EXERCISE OBJECTIVE: Quote exactly and only this range of lines in the data below: the line that holds "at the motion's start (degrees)" to the line that holds "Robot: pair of", both included.

SOURCE RECORDS:

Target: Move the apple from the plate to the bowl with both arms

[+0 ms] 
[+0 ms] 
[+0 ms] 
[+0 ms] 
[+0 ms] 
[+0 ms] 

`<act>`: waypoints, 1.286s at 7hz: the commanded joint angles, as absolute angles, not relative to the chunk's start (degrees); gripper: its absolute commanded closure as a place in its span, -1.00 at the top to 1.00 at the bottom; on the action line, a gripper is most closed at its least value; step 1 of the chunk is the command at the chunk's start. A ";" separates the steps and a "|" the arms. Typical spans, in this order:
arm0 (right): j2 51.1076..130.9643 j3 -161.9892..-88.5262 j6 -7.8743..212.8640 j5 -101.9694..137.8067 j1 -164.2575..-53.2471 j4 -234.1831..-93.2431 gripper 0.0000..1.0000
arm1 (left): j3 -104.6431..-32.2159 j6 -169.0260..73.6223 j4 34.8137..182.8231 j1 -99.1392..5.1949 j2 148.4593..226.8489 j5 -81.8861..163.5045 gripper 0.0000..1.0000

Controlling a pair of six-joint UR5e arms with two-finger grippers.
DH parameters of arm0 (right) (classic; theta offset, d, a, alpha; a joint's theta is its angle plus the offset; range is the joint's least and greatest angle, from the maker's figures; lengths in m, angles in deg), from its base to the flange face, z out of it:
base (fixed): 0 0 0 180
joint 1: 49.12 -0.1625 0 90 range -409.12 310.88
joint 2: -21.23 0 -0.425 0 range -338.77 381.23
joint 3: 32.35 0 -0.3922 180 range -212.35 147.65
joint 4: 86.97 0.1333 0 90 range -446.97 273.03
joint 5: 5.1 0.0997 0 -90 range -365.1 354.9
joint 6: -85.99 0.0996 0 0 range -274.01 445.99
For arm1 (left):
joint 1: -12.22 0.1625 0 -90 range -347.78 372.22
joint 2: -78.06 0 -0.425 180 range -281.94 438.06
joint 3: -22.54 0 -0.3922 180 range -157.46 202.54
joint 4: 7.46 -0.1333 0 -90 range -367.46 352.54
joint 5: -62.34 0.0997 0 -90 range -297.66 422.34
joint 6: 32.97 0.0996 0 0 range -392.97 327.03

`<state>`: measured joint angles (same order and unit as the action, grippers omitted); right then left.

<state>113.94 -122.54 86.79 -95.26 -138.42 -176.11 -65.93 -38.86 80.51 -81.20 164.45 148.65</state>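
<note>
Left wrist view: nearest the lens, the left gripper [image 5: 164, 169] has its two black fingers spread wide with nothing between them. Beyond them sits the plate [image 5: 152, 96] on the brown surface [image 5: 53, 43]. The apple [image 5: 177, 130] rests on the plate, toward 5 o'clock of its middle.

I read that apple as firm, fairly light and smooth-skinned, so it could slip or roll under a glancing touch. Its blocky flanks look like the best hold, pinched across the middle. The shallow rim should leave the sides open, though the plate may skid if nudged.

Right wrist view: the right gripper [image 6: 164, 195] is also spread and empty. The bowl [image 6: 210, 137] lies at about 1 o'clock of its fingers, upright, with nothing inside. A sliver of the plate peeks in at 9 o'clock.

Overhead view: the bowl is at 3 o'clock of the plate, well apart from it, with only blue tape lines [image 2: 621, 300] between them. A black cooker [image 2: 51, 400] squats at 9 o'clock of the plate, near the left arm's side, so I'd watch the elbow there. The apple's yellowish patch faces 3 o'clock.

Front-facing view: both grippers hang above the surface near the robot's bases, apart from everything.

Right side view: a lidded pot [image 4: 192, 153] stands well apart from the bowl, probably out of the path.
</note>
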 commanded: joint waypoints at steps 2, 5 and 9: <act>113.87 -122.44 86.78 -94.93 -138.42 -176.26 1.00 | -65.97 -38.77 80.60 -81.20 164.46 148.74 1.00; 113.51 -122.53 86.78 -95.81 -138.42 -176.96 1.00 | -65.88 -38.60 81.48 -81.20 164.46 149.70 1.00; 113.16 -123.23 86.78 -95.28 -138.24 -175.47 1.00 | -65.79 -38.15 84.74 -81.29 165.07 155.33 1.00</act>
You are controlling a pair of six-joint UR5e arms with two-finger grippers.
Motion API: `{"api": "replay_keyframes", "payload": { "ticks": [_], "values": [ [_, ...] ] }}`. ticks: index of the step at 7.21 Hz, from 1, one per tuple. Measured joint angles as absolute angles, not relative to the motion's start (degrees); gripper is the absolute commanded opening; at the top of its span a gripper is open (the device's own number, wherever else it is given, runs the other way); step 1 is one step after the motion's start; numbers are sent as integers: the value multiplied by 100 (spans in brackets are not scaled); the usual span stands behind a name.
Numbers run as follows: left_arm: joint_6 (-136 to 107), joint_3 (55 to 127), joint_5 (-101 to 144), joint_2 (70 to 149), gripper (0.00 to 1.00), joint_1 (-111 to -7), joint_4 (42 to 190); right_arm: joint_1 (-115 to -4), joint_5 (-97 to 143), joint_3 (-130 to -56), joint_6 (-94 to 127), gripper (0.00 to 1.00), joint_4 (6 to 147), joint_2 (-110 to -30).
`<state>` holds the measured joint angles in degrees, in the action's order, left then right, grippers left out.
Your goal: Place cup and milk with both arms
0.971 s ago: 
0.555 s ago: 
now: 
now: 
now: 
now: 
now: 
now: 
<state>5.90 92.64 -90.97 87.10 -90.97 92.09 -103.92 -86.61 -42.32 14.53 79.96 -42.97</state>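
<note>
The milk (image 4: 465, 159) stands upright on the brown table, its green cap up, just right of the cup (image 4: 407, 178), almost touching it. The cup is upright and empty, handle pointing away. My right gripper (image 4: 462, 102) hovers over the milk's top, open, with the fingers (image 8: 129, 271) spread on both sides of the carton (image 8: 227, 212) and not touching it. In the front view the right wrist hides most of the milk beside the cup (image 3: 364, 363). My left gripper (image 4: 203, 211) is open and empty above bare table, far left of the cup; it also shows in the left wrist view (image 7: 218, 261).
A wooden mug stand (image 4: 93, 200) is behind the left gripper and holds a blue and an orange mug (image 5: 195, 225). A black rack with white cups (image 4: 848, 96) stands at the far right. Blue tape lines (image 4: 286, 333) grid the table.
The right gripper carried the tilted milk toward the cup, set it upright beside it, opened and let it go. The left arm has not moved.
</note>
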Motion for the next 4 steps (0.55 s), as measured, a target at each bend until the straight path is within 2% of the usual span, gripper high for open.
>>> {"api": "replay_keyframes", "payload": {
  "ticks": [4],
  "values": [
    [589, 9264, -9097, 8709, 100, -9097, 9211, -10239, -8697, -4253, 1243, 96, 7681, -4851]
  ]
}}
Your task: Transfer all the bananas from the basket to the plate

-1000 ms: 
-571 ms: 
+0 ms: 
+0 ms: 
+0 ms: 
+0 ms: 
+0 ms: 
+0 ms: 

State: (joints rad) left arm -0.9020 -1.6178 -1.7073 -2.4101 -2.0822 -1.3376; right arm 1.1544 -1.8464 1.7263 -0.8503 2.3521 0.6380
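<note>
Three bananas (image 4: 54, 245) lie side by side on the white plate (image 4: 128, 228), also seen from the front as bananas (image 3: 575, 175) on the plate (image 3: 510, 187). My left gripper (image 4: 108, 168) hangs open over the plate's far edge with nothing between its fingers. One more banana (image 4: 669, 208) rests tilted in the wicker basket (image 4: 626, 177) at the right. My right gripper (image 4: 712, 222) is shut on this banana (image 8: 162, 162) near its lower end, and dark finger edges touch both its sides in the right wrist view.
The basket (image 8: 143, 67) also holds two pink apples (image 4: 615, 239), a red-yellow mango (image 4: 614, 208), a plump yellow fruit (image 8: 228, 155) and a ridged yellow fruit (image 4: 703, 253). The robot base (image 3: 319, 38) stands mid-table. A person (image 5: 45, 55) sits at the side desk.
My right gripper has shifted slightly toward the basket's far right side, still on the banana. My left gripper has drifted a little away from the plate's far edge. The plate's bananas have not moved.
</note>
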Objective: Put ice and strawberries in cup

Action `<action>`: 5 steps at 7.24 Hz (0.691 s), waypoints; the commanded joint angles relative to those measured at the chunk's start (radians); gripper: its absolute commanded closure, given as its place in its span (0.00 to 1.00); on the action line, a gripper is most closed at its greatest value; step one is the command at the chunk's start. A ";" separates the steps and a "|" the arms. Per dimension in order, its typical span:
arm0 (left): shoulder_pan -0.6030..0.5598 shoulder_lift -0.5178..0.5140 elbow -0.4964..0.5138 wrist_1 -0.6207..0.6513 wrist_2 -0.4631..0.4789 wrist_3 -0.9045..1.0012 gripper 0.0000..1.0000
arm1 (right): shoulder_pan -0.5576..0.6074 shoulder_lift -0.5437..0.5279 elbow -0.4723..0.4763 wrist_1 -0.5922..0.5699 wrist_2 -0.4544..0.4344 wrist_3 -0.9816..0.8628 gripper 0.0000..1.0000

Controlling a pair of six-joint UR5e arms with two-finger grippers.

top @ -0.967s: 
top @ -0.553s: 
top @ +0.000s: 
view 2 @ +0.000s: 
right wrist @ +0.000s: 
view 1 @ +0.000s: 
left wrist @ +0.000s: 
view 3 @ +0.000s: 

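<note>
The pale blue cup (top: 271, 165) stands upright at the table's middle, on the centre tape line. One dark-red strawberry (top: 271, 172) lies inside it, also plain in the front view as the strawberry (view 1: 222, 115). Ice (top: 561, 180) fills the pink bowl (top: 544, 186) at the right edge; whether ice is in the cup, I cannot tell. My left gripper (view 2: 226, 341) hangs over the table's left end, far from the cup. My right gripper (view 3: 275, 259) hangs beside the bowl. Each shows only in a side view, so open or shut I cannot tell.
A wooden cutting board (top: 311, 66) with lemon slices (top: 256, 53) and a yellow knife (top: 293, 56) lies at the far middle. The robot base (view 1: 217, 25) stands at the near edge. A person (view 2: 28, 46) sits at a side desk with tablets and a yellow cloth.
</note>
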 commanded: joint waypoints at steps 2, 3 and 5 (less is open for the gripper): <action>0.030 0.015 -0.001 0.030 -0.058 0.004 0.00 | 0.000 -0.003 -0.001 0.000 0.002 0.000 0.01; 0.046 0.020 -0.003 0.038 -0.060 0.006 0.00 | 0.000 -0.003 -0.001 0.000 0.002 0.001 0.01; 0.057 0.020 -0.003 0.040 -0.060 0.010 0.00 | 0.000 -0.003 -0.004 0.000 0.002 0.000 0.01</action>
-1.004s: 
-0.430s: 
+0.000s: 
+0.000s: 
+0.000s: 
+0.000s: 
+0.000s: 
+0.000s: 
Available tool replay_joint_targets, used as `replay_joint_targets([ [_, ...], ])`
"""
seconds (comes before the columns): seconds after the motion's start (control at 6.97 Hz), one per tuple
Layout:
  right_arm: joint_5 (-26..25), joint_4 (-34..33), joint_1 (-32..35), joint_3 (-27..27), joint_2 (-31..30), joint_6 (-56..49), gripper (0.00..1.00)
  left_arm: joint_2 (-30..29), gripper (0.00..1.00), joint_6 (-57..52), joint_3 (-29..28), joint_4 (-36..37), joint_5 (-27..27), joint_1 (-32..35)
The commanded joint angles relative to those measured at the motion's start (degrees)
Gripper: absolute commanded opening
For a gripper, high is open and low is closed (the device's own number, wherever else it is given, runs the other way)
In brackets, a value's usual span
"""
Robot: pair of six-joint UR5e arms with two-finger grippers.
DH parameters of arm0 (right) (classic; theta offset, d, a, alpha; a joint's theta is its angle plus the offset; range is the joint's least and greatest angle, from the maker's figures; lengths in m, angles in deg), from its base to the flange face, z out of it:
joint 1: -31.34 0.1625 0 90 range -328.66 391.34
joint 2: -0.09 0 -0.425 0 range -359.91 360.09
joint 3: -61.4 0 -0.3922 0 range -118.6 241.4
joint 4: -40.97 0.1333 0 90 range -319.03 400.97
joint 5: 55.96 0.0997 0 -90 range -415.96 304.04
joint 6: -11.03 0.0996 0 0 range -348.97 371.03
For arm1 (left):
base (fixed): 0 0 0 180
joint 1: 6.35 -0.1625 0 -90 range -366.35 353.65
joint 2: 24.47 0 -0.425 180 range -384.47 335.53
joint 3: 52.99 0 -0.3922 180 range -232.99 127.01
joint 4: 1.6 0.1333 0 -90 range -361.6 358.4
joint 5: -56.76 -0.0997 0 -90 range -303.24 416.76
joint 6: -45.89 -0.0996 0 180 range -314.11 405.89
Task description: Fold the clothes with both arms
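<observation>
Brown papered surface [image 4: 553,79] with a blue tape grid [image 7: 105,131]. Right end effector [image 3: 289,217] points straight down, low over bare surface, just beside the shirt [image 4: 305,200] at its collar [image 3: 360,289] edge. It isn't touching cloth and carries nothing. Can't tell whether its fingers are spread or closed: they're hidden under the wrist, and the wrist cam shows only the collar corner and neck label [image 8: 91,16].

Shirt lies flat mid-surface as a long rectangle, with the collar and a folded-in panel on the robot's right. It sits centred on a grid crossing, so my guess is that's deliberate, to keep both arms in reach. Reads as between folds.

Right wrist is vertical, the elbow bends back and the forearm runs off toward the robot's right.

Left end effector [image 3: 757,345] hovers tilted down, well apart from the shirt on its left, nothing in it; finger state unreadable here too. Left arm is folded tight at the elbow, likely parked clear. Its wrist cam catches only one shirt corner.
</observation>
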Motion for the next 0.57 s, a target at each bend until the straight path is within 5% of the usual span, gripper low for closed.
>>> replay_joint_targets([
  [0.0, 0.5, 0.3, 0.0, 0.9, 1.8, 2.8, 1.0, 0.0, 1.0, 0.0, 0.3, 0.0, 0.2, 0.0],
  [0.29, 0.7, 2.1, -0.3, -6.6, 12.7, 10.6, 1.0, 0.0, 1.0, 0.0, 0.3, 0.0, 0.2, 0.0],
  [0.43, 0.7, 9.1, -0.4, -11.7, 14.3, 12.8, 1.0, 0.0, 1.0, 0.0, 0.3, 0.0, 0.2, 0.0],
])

YOUR RESPONSE:
The commanded joint angles relative to those measured at the motion's start (degrees)
Gripper: absolute commanded opening
For a gripper, high is open and low is closed (the device's own number, wherever else it is given, runs the other way)
In brackets, a value's usual span
"""
Robot: pair of six-joint UR5e arms with two-finger grippers.

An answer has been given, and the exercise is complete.